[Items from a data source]
-------

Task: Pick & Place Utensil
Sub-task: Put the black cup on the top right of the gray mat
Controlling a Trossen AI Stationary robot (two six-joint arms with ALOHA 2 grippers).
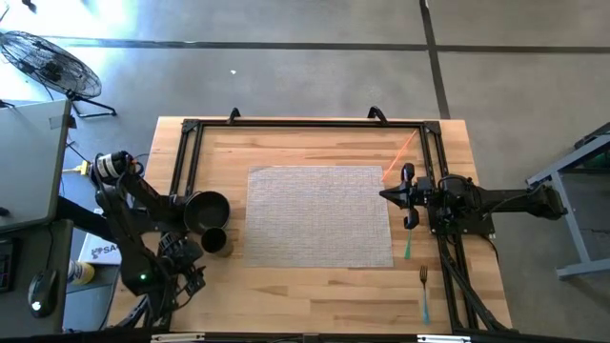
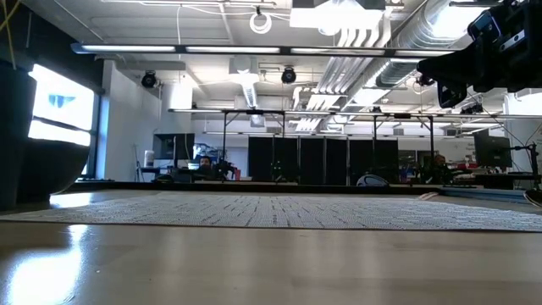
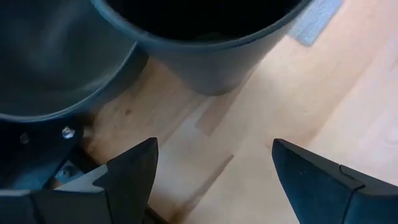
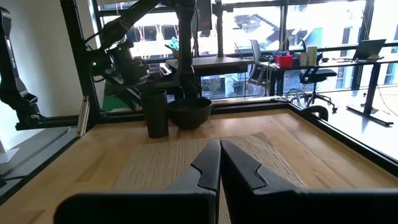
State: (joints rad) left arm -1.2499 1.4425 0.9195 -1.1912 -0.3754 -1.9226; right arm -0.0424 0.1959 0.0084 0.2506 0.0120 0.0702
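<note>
Two pincers empty | right pincer (image 1: 408,197) closed, left pincer (image 3: 211,171) open | teal-handled metal fork (image 1: 423,289) lies behind your right pincer; blind reach may knock it off the tabletop (image 1: 315,286).

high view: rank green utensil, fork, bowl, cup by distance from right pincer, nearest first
From the right pincer, at the table's right edge:
1. Green utensil, just below it by the placemat's right edge.
2. Fork, farther down, near the front right corner.
3. Bowl, across the placemat on the left side.
4. Cup, beside the bowl; these two are nearly too close to call.
</note>
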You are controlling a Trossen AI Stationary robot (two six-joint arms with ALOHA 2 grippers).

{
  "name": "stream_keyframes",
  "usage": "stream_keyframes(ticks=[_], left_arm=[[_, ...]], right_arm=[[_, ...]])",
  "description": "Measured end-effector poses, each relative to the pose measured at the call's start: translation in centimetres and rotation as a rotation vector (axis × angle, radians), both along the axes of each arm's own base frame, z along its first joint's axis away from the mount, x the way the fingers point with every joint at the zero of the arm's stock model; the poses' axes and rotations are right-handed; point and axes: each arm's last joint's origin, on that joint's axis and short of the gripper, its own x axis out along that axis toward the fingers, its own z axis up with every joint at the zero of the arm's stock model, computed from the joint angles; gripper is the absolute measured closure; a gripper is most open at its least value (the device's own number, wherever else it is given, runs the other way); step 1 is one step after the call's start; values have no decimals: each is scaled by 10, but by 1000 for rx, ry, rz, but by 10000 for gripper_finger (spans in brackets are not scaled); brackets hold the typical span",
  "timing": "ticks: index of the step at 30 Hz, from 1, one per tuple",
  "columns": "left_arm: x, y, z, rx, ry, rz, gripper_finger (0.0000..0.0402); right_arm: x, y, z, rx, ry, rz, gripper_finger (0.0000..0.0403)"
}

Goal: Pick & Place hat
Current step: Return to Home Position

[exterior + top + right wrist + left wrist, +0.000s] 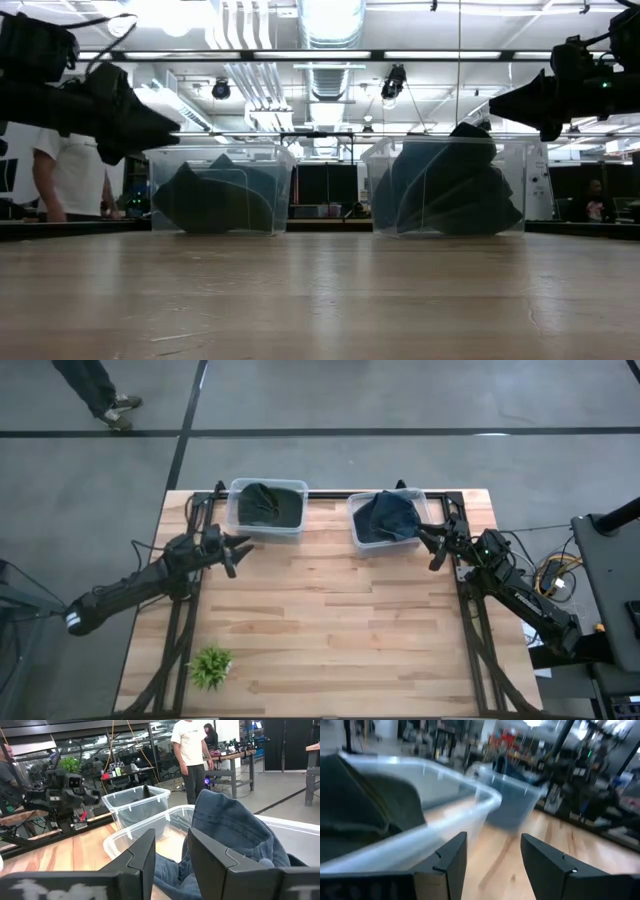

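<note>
Floor (pixel 400 390): grey, smooth, w/ dark seam lines (pixel 350 432) crossing it (high view). A person's legs (pixel 100 395) show at that view's top edge.

Table (pixel 330 630): light wood planks on black frame. Small green plant (pixel 210 666) stands at the table's lower-left corner in the high view. Dark equip. cart (pixel 612 570) w/ cables stands just beside the table's right edge, same view.

Ceiling (pixel 480 25): open type, w/ silver ducts (pixel 330 20) and strip lights (pixel 400 54). Lighting is bright, overhead.

Bkgd, low view: person in white shirt (pixel 70 175) behind the table.

Bkgd, right wrist view: workbench (pixel 235 754), two standing people (pixel 192 750), yellow hanging cables (pixel 112 740).
</note>
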Motion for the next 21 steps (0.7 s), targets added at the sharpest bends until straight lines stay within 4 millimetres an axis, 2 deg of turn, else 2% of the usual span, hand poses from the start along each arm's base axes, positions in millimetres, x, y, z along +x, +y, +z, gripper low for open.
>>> stream_keyframes(ticks=[5,10,21], left_arm=[[-7,-4,11,67,-115,3,223],[-8,-5,17,102,-178,-1,223],[-8,-5,16,96,-167,0,223]], right_arm=[[1,-1,-9,12,13,-1,291],[1,-1,-8,1,1,-4,291],[1,-1,-8,-2,-3,-5,291]])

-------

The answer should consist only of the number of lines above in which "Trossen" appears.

2